- **WHAT IS EXPECTED**:
Return the listing exactly. Keep no pictures.

*** Opening DATASET EXTRACT ***

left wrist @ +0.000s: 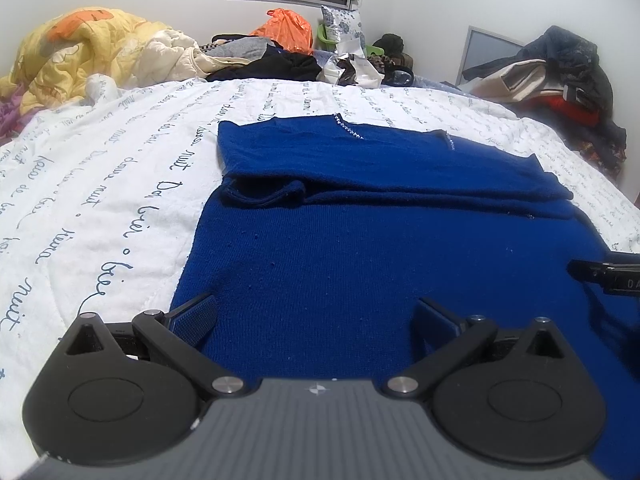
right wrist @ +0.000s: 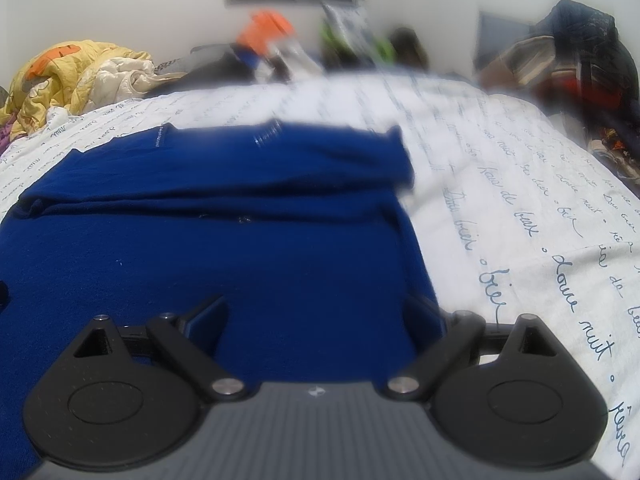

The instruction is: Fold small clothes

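A dark blue knit top (left wrist: 360, 248) lies flat on the bed, its sleeves folded across the chest into a band (left wrist: 400, 184). It also shows in the right wrist view (right wrist: 224, 248). My left gripper (left wrist: 316, 320) is open, low over the garment's near left part, its left finger (left wrist: 192, 316) at the left hem edge. My right gripper (right wrist: 316, 320) is open over the near right part, its right finger (right wrist: 424, 320) at the garment's right edge. A tip of the right gripper shows in the left wrist view (left wrist: 600, 274).
The white quilt with blue script (left wrist: 100, 184) covers the bed. A yellow comforter (left wrist: 80, 48) is heaped at the far left. Clothes and an orange bag (left wrist: 286, 28) lie at the far edge. A clothes pile (left wrist: 560, 76) stands at the far right.
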Demonstrator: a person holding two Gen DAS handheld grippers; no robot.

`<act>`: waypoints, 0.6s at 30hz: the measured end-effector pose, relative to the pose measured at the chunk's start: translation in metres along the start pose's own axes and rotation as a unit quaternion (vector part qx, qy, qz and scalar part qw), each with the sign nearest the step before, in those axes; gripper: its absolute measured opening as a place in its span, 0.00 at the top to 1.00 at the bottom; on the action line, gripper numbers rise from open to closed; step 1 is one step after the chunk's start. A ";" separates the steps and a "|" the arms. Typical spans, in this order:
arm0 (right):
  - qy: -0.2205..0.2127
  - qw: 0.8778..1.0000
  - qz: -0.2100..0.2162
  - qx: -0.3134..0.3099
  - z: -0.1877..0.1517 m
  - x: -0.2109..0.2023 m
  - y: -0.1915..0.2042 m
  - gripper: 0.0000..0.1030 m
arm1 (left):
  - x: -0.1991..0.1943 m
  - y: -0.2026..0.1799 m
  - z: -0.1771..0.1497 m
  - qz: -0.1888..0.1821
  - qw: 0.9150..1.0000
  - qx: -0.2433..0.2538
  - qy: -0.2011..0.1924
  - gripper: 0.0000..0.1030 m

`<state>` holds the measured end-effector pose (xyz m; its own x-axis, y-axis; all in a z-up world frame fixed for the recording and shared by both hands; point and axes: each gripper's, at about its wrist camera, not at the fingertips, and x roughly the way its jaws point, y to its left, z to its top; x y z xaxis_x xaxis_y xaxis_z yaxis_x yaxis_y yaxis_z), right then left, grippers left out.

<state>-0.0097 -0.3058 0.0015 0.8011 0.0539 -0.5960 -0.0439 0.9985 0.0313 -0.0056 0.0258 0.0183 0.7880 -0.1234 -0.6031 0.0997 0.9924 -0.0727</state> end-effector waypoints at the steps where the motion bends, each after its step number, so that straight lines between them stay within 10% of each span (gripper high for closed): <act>1: 0.000 1.000 0.000 0.000 0.000 0.000 0.000 0.07 | 0.000 0.000 0.000 0.001 1.000 0.001 0.000 0.00; 18: 0.006 1.000 -0.006 0.004 0.000 0.001 0.000 0.00 | 0.004 -0.010 0.000 0.025 0.999 0.027 0.011 0.00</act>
<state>-0.0088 -0.3059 0.0006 0.7949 0.0422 -0.6053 -0.0296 0.9991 0.0308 -0.0032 0.0150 0.0169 0.7799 -0.0739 -0.6216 0.0942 0.9956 -0.0002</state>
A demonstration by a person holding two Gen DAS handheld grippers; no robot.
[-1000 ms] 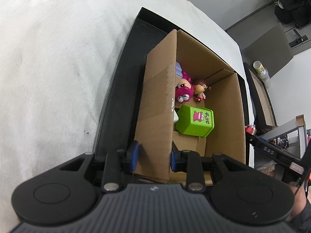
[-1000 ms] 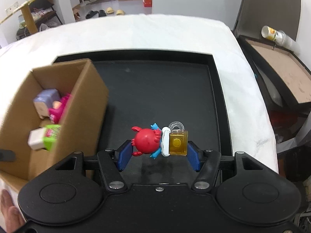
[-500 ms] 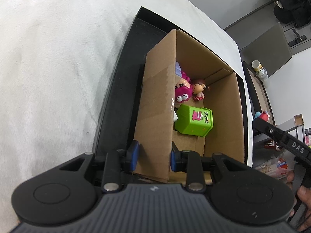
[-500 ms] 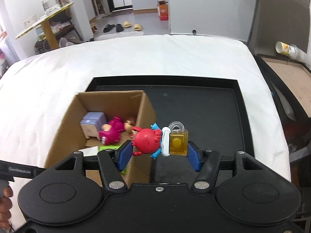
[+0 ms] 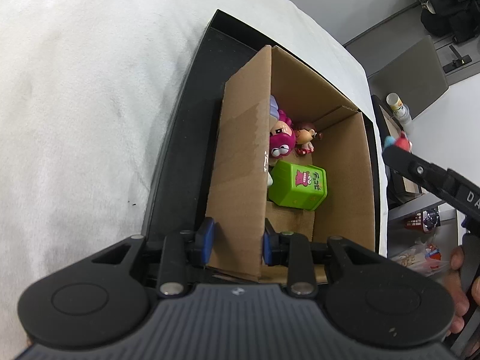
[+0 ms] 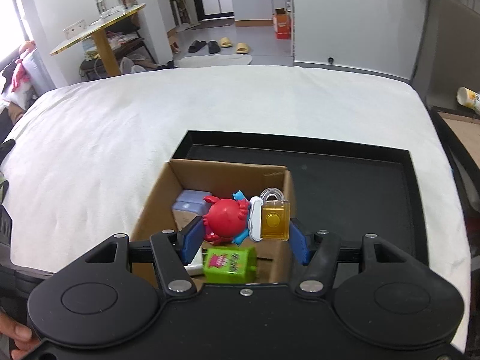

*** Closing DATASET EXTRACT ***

- **RESULT OF THIS TASK**:
left wrist @ +0.000s: 
right wrist @ +0.000s: 

The instruction is: Fold small clothes

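A dark blue knit top (left wrist: 360, 248) lies flat on the bed, its sleeves folded across the chest into a band (left wrist: 400, 184). It also shows in the right wrist view (right wrist: 224, 248). My left gripper (left wrist: 316, 320) is open, low over the garment's near left part, its left finger (left wrist: 192, 316) at the left hem edge. My right gripper (right wrist: 316, 320) is open over the near right part, its right finger (right wrist: 424, 320) at the garment's right edge. A tip of the right gripper shows in the left wrist view (left wrist: 600, 274).
The white quilt with blue script (left wrist: 100, 184) covers the bed. A yellow comforter (left wrist: 80, 48) is heaped at the far left. Clothes and an orange bag (left wrist: 286, 28) lie at the far edge. A clothes pile (left wrist: 560, 76) stands at the far right.
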Demonstrator: a person holding two Gen DAS handheld grippers; no robot.

`<act>`: waypoints, 0.6s at 30hz: the measured end-effector pose, relative to the pose measured at the chunk's start: translation in metres along the start pose's own axes and rotation as a unit quaternion (vector part qx, qy, qz and scalar part qw), each with the sign nearest the step before, in those axes; gripper: its absolute measured opening as a place in its span, 0.00 at the top to 1.00 at the bottom; on the action line, gripper numbers rise from open to closed; step 1 is one step after the chunk's start. A ";" separates the steps and a "|" the arms. Typical spans, in this order:
arm0 (right):
  - qy: -0.2205..0.2127
  - qw: 0.8778..1.0000
  - qz: -0.2100..0.2162
  - qx: -0.3134..0.3099
  - z: -0.1877..0.1517 m
  - x: -0.2109..0.2023 m
  - y: -0.1915..0.2042 m
  - gripper: 0.0000..0.1030 m
arm1 (left):
  - x: -0.1991..0.1943 m
  - y: -0.2026..0.1799 m
  - z: -0.1771..0.1497 m
  - qz: -0.1888..0.1821
  - qw: 0.9150..1.0000
  - qx: -0.2433..0.2538
  - qy: -0.2011..0.1924
  - gripper: 0.0000..0.1030 m

`<state>` holds the measured end-effector pose (xyz m; its own x-axis, y-axis; all in a z-up world frame fixed for the recording and shared by both hands; point and axes: each gripper's, at about its wrist camera, not at the fingertips, and x roughly the way its jaws point, y to its left, z to its top; x y z xaxis_x xaxis_y xaxis_z yaxis_x yaxis_y yaxis_z), right then left, grippers left out.

<state>-0.0097 -0.3058 0.0015 0.8011 0.0539 -0.5960 -0.0439 0.9985 0.0313 -0.0056 0.0258 0.0183 0.7880 -0.1234 -0.6031 0.0997 0.9924 -0.0727</state> end-effector waypoints at the steps where the motion bends, each after its step number, so that straight lines between them stay within 10% of each span (gripper high for closed): <act>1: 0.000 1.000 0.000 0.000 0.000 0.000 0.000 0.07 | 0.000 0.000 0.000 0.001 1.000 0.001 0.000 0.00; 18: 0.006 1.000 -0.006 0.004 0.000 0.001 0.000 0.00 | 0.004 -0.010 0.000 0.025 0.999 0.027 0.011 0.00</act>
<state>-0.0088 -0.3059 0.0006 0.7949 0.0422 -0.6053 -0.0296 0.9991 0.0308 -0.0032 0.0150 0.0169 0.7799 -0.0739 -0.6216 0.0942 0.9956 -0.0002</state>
A demonstration by a person holding two Gen DAS handheld grippers; no robot.
[-1000 ms] 
[-1000 ms] 
[-500 ms] 
[-500 ms] 
[+0 ms] 
[+0 ms] 

Nothing more is needed for this exercise.